Left overs was the evidence, a food fight was the case. Now the two opponents sat back, the remnants of a great dinner splattered across their faces like war paint and stuck in their hair like gum.
Sirius inhaled deeply. "What a day."
"And I'm filthy."
Buckbeak was inching around, eating anything he could find.
Sirius glanced out the cave. "The rain's letting up."
"I am so incredibly dirty."
"Still raining pretty hard though," continued Sirius.
"Ugh, I need a shower."
"The rain is a nice substitute."
Vala stopped picking those long, green things she hates from her hair and stared at him. "What'd you say?"

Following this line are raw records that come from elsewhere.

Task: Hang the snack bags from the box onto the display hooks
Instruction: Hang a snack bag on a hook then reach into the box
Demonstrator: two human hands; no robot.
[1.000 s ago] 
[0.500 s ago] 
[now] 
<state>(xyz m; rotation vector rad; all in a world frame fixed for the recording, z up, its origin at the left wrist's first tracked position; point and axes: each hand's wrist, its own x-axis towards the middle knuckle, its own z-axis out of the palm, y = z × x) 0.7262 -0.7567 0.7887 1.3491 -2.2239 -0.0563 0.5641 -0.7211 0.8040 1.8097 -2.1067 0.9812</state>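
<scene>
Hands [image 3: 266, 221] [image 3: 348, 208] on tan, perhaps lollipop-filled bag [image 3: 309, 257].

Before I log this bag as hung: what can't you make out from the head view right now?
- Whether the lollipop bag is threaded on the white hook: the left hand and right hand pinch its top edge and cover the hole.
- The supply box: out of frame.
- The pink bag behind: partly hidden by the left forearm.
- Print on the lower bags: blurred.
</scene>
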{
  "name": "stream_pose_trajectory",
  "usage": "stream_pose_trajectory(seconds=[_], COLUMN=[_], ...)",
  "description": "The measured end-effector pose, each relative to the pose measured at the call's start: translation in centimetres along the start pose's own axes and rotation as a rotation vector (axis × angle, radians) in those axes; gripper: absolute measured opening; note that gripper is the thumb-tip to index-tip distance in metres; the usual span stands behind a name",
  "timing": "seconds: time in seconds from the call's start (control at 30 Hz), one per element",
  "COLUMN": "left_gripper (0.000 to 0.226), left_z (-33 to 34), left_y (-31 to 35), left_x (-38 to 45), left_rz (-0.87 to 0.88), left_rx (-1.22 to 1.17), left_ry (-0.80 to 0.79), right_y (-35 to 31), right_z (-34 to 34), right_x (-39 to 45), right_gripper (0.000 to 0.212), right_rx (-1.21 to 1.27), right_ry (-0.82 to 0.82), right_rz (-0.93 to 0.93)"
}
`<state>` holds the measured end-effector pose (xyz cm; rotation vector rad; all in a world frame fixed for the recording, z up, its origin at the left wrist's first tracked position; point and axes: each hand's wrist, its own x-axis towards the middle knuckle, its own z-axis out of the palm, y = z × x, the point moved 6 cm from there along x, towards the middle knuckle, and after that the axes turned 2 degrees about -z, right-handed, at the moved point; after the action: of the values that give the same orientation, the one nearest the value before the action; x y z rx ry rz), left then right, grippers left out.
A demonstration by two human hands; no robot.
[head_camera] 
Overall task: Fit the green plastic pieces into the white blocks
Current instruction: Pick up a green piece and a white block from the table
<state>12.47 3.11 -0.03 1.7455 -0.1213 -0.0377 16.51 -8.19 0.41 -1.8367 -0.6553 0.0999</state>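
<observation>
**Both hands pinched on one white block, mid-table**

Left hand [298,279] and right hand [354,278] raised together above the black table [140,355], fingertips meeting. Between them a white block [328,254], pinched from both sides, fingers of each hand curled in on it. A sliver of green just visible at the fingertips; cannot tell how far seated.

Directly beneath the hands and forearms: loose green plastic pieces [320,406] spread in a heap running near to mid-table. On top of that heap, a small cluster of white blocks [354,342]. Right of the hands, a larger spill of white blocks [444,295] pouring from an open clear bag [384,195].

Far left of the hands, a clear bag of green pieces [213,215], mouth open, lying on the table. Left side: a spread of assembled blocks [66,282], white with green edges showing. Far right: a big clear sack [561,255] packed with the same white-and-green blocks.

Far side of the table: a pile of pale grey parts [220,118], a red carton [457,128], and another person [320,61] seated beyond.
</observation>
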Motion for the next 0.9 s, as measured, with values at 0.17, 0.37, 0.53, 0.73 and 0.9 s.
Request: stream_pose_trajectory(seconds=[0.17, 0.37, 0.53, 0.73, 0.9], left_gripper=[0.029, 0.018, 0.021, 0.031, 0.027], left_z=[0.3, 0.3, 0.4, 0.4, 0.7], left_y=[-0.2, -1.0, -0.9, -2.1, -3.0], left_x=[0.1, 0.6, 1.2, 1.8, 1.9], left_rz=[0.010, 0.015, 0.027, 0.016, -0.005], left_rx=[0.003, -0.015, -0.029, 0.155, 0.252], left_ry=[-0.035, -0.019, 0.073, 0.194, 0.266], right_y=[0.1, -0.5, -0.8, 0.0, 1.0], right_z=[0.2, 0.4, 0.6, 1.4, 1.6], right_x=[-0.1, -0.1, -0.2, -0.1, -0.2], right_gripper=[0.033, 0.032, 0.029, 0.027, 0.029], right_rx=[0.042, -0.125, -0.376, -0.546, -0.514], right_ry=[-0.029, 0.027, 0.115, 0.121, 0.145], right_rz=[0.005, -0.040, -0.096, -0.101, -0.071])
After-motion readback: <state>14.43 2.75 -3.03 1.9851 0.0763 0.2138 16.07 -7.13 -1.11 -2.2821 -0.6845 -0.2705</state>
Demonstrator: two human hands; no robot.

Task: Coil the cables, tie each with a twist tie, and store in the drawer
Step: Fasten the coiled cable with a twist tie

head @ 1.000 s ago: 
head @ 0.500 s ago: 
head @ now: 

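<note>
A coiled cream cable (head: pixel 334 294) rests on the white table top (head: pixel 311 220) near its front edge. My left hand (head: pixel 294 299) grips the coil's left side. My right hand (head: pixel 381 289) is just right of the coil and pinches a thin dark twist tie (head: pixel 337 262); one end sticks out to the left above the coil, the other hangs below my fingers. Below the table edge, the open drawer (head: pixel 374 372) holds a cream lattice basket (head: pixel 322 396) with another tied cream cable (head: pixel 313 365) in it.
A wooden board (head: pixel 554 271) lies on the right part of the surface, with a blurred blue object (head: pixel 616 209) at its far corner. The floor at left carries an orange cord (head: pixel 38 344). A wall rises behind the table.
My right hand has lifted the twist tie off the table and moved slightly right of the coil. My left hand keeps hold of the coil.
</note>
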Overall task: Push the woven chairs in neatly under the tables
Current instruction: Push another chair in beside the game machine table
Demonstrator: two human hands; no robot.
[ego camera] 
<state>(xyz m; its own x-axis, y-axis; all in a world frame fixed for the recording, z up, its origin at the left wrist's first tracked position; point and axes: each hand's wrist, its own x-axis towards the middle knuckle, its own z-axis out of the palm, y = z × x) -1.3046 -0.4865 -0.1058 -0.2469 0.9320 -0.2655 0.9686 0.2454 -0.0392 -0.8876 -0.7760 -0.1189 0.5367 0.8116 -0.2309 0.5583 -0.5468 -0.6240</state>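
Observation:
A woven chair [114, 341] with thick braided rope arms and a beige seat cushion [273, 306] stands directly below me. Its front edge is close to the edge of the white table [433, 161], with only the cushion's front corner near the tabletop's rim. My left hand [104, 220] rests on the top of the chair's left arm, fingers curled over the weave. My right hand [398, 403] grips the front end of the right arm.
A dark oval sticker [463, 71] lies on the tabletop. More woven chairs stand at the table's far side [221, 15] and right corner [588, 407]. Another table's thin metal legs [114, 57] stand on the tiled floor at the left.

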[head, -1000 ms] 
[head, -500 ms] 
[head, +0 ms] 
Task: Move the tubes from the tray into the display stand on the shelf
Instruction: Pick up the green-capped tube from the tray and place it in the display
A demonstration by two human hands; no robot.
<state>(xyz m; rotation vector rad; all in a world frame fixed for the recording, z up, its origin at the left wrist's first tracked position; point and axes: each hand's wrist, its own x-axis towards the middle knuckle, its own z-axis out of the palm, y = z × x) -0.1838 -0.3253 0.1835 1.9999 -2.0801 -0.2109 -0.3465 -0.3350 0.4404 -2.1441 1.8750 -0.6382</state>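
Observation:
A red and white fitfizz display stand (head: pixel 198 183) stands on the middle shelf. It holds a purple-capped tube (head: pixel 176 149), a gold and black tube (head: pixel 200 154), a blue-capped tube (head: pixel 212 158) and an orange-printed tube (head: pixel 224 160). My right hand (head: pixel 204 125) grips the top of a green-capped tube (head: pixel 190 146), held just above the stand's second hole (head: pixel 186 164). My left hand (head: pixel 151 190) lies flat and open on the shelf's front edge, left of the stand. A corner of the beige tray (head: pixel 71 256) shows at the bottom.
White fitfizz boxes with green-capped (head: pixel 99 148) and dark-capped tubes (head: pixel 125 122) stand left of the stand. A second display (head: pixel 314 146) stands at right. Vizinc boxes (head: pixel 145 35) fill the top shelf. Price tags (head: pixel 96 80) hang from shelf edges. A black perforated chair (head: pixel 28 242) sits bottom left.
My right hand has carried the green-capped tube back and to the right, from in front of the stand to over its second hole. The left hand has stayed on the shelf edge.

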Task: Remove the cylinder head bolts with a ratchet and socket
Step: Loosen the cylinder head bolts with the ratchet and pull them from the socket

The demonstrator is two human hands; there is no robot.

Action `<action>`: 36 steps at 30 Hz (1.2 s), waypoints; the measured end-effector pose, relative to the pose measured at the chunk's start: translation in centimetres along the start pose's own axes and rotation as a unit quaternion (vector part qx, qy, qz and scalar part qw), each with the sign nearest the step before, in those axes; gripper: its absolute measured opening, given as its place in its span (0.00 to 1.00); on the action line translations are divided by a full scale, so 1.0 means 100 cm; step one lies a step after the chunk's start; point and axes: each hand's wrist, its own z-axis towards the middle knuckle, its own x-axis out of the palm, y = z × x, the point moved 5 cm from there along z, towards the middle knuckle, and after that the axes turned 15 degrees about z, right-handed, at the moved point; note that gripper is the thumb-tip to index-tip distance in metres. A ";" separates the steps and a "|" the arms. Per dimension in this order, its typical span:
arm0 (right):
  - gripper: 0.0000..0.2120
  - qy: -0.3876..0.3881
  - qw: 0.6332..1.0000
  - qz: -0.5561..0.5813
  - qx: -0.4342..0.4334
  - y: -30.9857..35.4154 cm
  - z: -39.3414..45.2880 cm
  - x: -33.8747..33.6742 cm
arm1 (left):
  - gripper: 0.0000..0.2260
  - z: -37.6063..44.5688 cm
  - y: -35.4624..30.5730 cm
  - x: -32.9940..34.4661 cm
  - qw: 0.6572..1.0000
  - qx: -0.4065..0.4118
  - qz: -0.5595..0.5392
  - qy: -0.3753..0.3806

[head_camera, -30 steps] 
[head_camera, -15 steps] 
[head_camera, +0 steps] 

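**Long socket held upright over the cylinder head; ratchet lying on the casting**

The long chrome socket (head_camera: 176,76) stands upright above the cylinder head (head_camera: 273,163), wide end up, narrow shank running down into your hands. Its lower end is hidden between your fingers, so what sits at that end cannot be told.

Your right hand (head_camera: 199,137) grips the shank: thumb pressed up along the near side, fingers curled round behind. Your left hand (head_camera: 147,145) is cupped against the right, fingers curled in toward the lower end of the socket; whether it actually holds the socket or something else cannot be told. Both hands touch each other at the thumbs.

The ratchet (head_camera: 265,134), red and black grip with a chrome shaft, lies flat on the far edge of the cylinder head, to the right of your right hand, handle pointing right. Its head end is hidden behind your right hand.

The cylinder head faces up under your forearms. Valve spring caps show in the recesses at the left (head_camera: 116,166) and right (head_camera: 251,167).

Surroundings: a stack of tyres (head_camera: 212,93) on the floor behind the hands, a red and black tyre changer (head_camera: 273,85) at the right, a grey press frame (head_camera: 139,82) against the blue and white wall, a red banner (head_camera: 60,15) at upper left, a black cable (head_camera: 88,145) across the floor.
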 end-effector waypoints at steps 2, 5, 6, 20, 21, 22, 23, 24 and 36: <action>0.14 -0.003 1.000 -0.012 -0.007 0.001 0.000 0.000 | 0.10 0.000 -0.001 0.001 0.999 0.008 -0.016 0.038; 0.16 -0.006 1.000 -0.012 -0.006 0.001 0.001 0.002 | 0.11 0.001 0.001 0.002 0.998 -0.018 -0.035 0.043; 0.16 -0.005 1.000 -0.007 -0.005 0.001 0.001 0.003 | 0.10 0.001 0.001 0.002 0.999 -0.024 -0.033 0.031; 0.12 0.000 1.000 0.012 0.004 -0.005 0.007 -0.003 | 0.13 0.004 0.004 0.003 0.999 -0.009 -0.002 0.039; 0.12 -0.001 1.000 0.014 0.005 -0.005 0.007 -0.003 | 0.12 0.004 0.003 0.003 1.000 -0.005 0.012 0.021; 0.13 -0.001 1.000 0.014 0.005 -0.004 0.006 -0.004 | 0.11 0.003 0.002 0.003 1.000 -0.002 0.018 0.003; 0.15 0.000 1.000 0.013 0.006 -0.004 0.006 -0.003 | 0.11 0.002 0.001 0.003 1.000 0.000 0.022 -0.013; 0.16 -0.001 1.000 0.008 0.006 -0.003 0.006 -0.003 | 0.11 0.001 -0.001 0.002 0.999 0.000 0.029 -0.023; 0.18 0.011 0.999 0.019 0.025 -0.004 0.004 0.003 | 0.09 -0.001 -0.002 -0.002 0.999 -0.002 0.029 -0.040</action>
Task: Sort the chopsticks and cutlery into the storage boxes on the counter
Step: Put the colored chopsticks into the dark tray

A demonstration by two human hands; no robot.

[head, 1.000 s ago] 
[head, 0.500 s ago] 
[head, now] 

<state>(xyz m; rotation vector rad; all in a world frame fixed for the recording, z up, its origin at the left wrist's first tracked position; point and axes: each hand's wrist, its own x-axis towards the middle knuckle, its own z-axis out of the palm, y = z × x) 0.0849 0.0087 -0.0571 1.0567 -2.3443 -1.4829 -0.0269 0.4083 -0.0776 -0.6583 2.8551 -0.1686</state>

He stood up, rubbing his belly. Then he tugged on her hand. "Come on, let's go."
(A/N: I finished writing this last night, but it took me forever to find a song. Luckily I already have one for the next chapter. I love this song, and even if you hate 60's music you gotta adore this one.
Okay, this chapter is dedicated to Syrene… simply because I was having a rotten day and her review really brightened my mood. Thank you!)